Facebooktwittermail

by Philippa Cross who would rather be outdoors than in, alone than in a crowd. She prefers dogs to cats, with a major leaning towards bulldogs. She hopes to win the Pulitzer prize for her yet unpublished novel. She started Thumb Media with a partner in June 2009

I am amazed how many people haven’t the faintest idea about how to approach toddlers and children, and how to respect their space. So many people believe that because they are little, their rights to personal privacy are somehow diminished. They reach out to touch them, grab a hand, pinch a cheek, and plant a wet sloppy kiss on their cheeks. Even complete strangers in Pick n Pay have walked right up to my trolley, and grabbed a little hand before I could stop them.

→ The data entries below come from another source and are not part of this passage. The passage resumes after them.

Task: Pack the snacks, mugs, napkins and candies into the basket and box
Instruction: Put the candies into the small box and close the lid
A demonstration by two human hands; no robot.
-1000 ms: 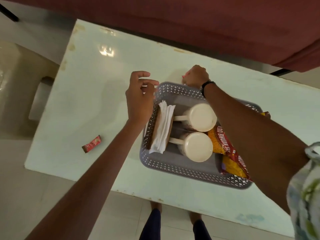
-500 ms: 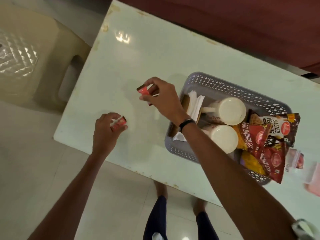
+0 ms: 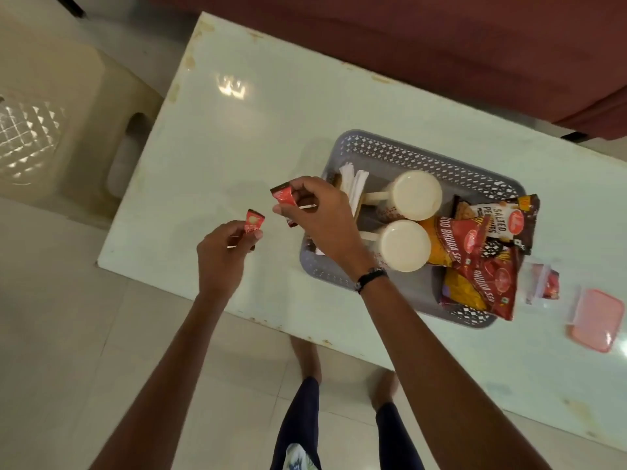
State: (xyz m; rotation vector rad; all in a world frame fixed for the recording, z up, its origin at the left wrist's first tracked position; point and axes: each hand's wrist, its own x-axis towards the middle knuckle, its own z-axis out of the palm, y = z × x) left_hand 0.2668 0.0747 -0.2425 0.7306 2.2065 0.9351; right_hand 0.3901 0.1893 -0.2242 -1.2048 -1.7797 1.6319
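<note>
The right hand (image 3: 317,215) pinches a red candy (image 3: 284,197) between thumb and fingers, above the table (image 3: 237,137) and just beside the left end of the basket (image 3: 424,157). The left hand (image 3: 224,256) pinches a second candy (image 3: 253,222) in the same red wrapper, a little lower and to the left of the right hand; the two candies are near but do not touch. The writing on both wrappers is too small to read. To the right of the right hand, inside the grey basket, white napkins (image 3: 354,184) stand on edge at the left end, and beside them two cream mugs (image 3: 415,195) lie with their handles toward the napkins. Further right in the basket are the snacks: a dark packet (image 3: 502,218) with the words "SALTED PEANUTS", and a red and yellow packet (image 3: 475,266) where "BHUJIA SEV" can be read; it partly covers the dark one and hangs over the basket rim. Beyond the basket, far right from the hands, a clear box (image 3: 543,283) holds something red, and a pink lid (image 3: 595,318) lies on the table near it. The right wrist wears a dark band (image 3: 369,278). A beige plastic chair (image 3: 57,130) stands to the left of the table.
</note>
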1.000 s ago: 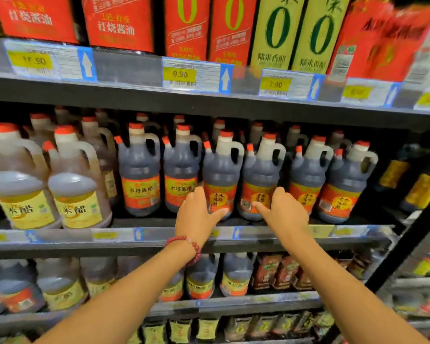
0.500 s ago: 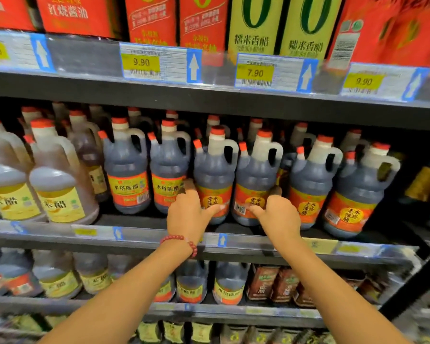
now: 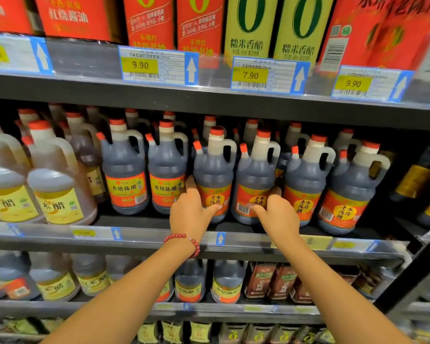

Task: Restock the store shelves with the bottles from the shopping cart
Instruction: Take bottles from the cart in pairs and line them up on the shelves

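Left hand (image 3: 193,214) and right hand (image 3: 278,216) each clasp a dark vinegar bottle (image 3: 215,180) near the shelf (image 3: 144,235) front edge; a nudge could topple neighbouring bottles.

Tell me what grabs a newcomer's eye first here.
Two hands at centre: the left hand and right hand each grip a dark vinegar jug on the middle shelf. Above, yellow price tags line the upper shelf edge beneath red and green cartons.
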### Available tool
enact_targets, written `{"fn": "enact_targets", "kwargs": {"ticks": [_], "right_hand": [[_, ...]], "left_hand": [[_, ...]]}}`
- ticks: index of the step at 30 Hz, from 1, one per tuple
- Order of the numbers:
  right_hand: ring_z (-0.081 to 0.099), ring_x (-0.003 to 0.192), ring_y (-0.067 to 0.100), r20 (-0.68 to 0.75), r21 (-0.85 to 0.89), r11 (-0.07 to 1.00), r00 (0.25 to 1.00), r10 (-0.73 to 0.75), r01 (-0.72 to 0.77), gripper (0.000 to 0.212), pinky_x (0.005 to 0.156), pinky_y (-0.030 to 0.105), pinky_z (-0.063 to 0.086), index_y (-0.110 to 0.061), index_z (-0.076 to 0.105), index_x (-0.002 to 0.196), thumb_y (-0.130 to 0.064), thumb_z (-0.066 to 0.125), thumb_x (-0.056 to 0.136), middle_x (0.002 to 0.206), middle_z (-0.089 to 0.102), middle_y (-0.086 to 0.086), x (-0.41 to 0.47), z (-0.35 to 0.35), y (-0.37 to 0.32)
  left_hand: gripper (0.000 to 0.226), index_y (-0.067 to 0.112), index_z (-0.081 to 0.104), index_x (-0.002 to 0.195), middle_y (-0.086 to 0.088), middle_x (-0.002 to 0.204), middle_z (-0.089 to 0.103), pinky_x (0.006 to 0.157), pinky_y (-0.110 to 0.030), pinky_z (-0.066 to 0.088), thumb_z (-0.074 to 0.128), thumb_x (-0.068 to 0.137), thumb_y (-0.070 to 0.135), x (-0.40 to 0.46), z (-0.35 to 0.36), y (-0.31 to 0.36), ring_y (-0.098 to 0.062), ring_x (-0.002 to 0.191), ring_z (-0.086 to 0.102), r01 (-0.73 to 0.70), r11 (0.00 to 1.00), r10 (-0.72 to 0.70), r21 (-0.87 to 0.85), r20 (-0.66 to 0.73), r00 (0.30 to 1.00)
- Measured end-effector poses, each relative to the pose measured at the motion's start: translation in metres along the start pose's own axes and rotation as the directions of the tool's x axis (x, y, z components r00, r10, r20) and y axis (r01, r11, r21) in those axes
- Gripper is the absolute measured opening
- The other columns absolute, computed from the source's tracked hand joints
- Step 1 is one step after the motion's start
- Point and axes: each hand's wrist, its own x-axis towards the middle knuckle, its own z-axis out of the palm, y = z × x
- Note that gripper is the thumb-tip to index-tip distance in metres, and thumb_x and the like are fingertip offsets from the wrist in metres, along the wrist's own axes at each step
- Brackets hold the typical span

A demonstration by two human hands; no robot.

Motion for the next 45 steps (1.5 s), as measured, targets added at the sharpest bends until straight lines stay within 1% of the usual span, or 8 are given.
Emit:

Like every mother, I think my children are gorgeous. They have perfect little faces full of childhood innocence. They have huge blue eyes, white blonde hair, and fat rolls round their knees and wrists in that adorable way only toddlers can pull off.  They are as pinchable and as kissable as can be. But I know better than to pinch their bums without permission though.

Even when they were tiny little things I approached them as I would approach a stranger who’s space I was seriously about to invade. I was gentle, respectful, and I asked permission. I never just assumed because I was their mom that I could lift up their t-shirt and plant a big zerbit on their tummies. I wanted them to be the masters of their young bodies right from the beginning. Obviously, there have been times when I’ve had to do what I’ve had to do. I don’t get their express permission every nappy change time, or every bath time.

I can’t be alone in having to keep a vigilant watch over my children when people visit. And when my sons don’t warm to them in the first 30 seconds of them walking through the door, I find myself apologising to them, trying to spare their feelings.

“Don’t take it personally, Nathan is just very shy. Give him some time and he’ll warm up to you.”

Bollocks to that. Nathan is three. You’re 63. You’re old enough to know better. Nathan’s not shy. He’s normal. How would you feel if someone 4 times your size walked into your house, marched straight up to you and tried to pick you up, puckered up their over made up lips and planted a wet soggy one on your cheek? You’d probably get the fright of your life and call the police. Why on earth should he know who you are and why you want to kiss him?

On the other hand, I do all I can to prepare the little chaps for just such occasions.

 

“Aunt Lillian hasn’t seen you since you were a tiny baby.”

“When I was a baby and I had a dummy and you changed my nappy?”

“Yes. Since then.”

“Like Dylan.”

“Yes, since you were as small as Dylan.  Aunt Lillian hasn’t seen you since you were smaller than Dylan is now. And she’s going to come and visit us today.”

“At our house?”

“That’s right. She’s coming to our house to visit you and your brother. And she’s going to want to give you a big squeeze and a kiss.”

“Like I kiss Hadyn at school?”

“Do you kiss Hadyn at school?”

“And Skylah.”

“You kiss Hadyn and Skylah at school. What does Teacher Anne say?”

<Giggle>

“Will you give your mom a kiss then?”

<giggle>< run away>

 

At which point I use the prerogative that is mine as his mother alone, break my rule, chase after him, pick him up, and force 100s of kisses all over his cheeks and his tummy. Just to show him who’s boss.  That will teach him not to give his mom a kiss!